Palette printanière et statuaire Renaissance

Le 06 mai 2021, par Philippe Dufour

La belle saison était portée par une composition minimaliste d’Olivier Debré aux couleurs d’un fleuve, tandis qu’une Sainte Femme incarnait le XVIe siècle.

Olivier Debré (1920-1999), Verte claire de Loire, n° 20, 1984, huile sur toile signée, titrée et datée au dos, dédicacée à Jacques Goupil, 73 60 cm.
Adjugé : 20 480 

Verte claire de Loire, n° 20 : tel est le titre lisible au dos de cette toile, ainsi que l’année de réalisation «1984», signée par Olivier Debré.
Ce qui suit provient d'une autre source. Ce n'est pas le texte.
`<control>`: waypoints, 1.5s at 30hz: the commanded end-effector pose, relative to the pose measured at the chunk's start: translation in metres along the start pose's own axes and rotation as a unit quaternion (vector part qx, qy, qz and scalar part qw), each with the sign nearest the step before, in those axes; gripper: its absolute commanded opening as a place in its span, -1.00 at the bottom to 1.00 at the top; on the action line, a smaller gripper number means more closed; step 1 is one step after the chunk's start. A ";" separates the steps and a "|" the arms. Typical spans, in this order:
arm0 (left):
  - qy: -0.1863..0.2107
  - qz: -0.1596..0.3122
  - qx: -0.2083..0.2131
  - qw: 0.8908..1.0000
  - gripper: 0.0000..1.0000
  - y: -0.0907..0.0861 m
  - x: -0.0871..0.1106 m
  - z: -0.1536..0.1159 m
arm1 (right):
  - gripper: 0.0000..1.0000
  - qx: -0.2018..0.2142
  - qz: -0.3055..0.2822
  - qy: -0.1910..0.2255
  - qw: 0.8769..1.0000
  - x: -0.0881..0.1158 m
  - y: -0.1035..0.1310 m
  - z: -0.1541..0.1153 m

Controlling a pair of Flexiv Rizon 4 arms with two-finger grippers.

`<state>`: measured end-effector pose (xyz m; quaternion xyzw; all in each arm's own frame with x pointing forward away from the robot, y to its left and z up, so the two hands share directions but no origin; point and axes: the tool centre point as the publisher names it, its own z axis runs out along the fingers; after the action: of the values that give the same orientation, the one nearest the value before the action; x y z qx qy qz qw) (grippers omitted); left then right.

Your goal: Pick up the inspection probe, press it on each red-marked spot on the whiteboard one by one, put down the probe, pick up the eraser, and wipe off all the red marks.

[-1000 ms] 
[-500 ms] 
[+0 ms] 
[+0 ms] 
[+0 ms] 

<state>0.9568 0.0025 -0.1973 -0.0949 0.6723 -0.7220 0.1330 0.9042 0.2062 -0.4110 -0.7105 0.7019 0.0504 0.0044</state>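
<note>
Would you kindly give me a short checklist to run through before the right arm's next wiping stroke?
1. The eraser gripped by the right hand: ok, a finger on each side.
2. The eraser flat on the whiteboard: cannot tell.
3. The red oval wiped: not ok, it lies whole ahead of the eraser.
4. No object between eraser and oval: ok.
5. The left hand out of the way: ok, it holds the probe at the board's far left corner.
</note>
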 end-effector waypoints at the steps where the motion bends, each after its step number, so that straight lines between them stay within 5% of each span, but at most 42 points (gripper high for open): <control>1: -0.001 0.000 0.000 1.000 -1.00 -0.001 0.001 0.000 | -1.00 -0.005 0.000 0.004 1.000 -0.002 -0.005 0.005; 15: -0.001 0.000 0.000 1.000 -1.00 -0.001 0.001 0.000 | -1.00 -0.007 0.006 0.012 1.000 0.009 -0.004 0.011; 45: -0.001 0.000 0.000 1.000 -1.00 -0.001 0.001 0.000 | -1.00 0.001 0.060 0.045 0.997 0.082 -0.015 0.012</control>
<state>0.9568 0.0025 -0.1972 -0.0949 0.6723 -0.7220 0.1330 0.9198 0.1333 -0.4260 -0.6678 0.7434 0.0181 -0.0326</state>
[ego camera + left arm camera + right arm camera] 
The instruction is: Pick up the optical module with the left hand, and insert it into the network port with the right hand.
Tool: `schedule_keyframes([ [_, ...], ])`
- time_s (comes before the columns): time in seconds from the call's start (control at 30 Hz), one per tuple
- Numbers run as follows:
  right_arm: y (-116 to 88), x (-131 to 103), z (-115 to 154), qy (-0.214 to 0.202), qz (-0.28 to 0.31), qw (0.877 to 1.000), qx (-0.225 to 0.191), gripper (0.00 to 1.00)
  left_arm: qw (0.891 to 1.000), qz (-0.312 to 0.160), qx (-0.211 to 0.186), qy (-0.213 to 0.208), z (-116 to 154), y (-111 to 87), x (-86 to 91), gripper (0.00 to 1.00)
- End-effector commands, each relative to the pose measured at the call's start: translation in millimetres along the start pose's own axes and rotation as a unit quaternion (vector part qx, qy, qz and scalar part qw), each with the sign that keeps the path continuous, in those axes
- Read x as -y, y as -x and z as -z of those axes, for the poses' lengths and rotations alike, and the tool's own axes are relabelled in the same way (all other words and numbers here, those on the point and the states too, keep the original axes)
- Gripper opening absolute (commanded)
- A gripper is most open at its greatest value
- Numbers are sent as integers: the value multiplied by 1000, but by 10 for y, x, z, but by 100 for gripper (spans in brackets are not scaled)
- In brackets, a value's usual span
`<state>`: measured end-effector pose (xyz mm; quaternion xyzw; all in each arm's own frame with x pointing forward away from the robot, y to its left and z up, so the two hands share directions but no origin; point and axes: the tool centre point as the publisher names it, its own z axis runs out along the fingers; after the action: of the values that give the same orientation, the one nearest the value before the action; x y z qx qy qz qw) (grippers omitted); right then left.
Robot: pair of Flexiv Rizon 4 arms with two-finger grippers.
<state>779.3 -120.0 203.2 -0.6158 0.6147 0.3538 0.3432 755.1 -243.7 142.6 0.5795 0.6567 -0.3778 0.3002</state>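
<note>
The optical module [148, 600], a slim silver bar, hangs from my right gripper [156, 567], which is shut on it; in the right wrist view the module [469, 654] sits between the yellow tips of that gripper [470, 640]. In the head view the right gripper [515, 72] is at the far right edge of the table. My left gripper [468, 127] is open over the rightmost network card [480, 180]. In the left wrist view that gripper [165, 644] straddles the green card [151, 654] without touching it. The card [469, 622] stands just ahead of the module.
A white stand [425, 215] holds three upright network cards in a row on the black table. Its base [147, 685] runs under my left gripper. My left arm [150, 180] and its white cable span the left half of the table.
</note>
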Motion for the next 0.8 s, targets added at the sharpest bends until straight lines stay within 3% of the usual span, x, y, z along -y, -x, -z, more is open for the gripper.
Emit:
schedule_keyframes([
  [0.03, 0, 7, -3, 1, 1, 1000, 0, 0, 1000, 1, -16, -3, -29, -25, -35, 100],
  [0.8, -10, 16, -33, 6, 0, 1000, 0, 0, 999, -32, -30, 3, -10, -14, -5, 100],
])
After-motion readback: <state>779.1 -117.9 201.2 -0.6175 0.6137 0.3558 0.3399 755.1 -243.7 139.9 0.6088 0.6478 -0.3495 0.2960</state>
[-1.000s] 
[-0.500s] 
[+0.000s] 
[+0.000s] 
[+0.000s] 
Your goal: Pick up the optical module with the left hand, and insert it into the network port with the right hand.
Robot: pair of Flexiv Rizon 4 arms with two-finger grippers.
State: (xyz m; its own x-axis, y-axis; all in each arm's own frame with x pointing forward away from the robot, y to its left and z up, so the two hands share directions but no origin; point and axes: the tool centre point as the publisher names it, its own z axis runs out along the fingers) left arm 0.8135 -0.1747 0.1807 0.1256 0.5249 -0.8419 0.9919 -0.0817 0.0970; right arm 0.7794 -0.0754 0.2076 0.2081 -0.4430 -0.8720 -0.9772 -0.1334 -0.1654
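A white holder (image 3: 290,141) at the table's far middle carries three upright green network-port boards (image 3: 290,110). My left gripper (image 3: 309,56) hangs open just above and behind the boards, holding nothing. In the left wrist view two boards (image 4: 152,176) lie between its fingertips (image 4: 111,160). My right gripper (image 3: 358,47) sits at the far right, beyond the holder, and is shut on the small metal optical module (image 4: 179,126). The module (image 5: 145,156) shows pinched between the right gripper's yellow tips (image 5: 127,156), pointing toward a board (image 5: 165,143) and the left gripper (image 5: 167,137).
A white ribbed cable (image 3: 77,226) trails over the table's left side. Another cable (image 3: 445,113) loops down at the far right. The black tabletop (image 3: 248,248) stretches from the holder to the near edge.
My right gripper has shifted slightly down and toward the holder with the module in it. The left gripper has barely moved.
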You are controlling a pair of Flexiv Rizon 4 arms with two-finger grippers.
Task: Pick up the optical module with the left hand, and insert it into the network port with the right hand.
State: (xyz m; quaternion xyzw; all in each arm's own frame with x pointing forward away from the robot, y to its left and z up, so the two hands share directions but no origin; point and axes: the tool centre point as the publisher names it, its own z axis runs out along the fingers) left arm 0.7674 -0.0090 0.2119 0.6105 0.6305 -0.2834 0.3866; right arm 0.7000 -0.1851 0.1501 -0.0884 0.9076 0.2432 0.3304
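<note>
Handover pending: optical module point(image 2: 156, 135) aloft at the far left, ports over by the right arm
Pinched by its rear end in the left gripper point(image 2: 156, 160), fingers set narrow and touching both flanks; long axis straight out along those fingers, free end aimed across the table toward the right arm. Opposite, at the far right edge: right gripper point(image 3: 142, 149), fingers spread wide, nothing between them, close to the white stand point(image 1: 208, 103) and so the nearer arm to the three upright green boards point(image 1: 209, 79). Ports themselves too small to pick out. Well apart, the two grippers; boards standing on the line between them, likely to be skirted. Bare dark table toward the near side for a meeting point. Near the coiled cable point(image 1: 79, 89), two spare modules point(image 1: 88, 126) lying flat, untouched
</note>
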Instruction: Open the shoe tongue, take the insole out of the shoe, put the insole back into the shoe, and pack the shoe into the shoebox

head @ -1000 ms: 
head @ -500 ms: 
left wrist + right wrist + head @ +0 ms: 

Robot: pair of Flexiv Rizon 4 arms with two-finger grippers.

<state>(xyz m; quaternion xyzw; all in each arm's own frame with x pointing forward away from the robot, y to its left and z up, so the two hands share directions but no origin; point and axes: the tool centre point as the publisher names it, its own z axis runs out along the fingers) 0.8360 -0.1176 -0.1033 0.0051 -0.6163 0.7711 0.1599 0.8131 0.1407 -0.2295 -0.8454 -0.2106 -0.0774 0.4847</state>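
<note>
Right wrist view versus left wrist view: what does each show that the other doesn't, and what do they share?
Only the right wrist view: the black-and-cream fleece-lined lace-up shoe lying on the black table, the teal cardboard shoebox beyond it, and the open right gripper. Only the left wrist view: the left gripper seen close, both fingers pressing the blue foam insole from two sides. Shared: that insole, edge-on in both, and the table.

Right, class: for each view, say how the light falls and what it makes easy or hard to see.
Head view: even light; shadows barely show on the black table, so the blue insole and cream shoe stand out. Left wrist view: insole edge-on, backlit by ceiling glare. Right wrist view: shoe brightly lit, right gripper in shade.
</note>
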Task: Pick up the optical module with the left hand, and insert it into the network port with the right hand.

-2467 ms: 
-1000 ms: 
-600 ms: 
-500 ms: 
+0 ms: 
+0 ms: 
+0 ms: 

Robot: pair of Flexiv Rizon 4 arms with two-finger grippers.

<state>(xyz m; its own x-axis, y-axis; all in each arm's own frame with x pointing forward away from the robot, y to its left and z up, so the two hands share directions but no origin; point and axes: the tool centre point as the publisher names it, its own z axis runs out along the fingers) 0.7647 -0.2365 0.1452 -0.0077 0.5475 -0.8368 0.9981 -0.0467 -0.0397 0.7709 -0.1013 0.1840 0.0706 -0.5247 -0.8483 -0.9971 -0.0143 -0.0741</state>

Le maître de l’abstraction lyrique l’a alors également dédicacée à son ami Jacques Goupil, directeur de la galerie éponyme. L’œuvre (73 60 cm) sera donc passée par ce haut lieu de l’art contemporain situé à Alençon, avant de gagner, en 1995, la collection de son dernier propriétaire. Cette gamme en blancs teintés ponctuée de touches vert cru et mauve, illustrant la conception ouverte de la spatialité chère à l’artiste, a ici changé de cimaises pour 20 480 €. À l’opposé de l’immatérialité, la jardinière Pommes de pin, conçue par Émile Reiber pour la maison Christofle en bronze, métal argenté, doré et patiné, s’appuie sur des pieds bien plantés, car formés de grappes de pommes de pin. Ce modèle non signé, exécuté en 1879 ou 1880 d’après le dessin original de Reiber (1874), récoltait 12 928 €. La plastique était aussi honorée par une Sainte Femme (une Marie-Madeleine ?) sculptée dans le calcaire par un artiste du nord de la France, lors du premier quart du XVIe siècle. Anciennement polychromée, l’effigie a attiré 6 144 €. Enfin, plusieurs archets étaient aussi à saisir lors de la session ; en particulier celui, de violon, signé par Joseph Alfred Lamy vers 1910, en argent et ébène avec une baguette en pernambouc (l. 73.4 cm), qui décrochait 5 900 €.